Going down the listing below, print exactly each line from the one with "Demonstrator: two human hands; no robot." up to and including the one with "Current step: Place", and skip the rest.

MATERIAL PROVIDED:
:::

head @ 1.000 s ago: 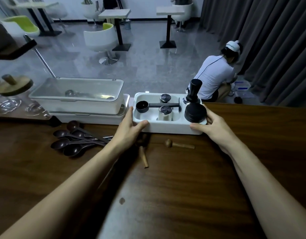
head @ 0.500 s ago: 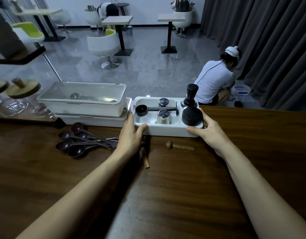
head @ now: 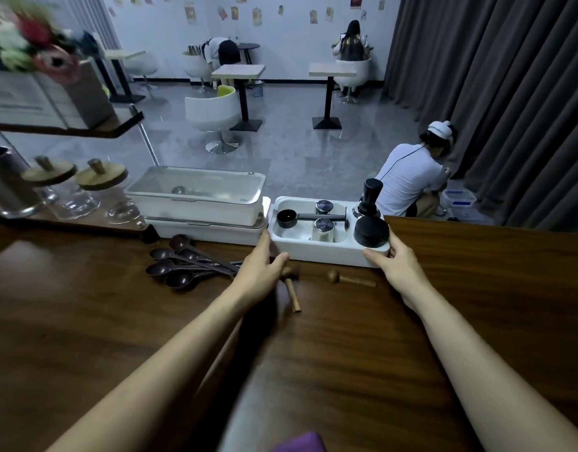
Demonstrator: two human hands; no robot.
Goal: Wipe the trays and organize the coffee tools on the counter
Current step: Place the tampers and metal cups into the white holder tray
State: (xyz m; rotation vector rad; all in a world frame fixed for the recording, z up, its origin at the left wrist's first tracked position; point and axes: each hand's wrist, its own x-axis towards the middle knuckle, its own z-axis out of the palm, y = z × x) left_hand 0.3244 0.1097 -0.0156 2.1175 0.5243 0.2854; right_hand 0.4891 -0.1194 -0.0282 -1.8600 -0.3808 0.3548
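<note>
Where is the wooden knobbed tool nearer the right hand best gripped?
Pinch the wooden tool mid-handle from above, fingers across its width. It lies flat on the counter, knob left, slim handle pointing right, apart from the white tray.

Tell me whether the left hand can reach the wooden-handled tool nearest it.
Probably yes: the wooden-handled tool lies uncovered right beside the left hand, which only touches the white tray.

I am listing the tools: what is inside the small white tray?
In the tray: a black scoop, two metal cylinders, a black tamper and a black disc. The tray floor under these things is covered and cannot be seen.
</note>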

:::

ANSWER SPACE:
Demonstrator: two human hands; no robot.
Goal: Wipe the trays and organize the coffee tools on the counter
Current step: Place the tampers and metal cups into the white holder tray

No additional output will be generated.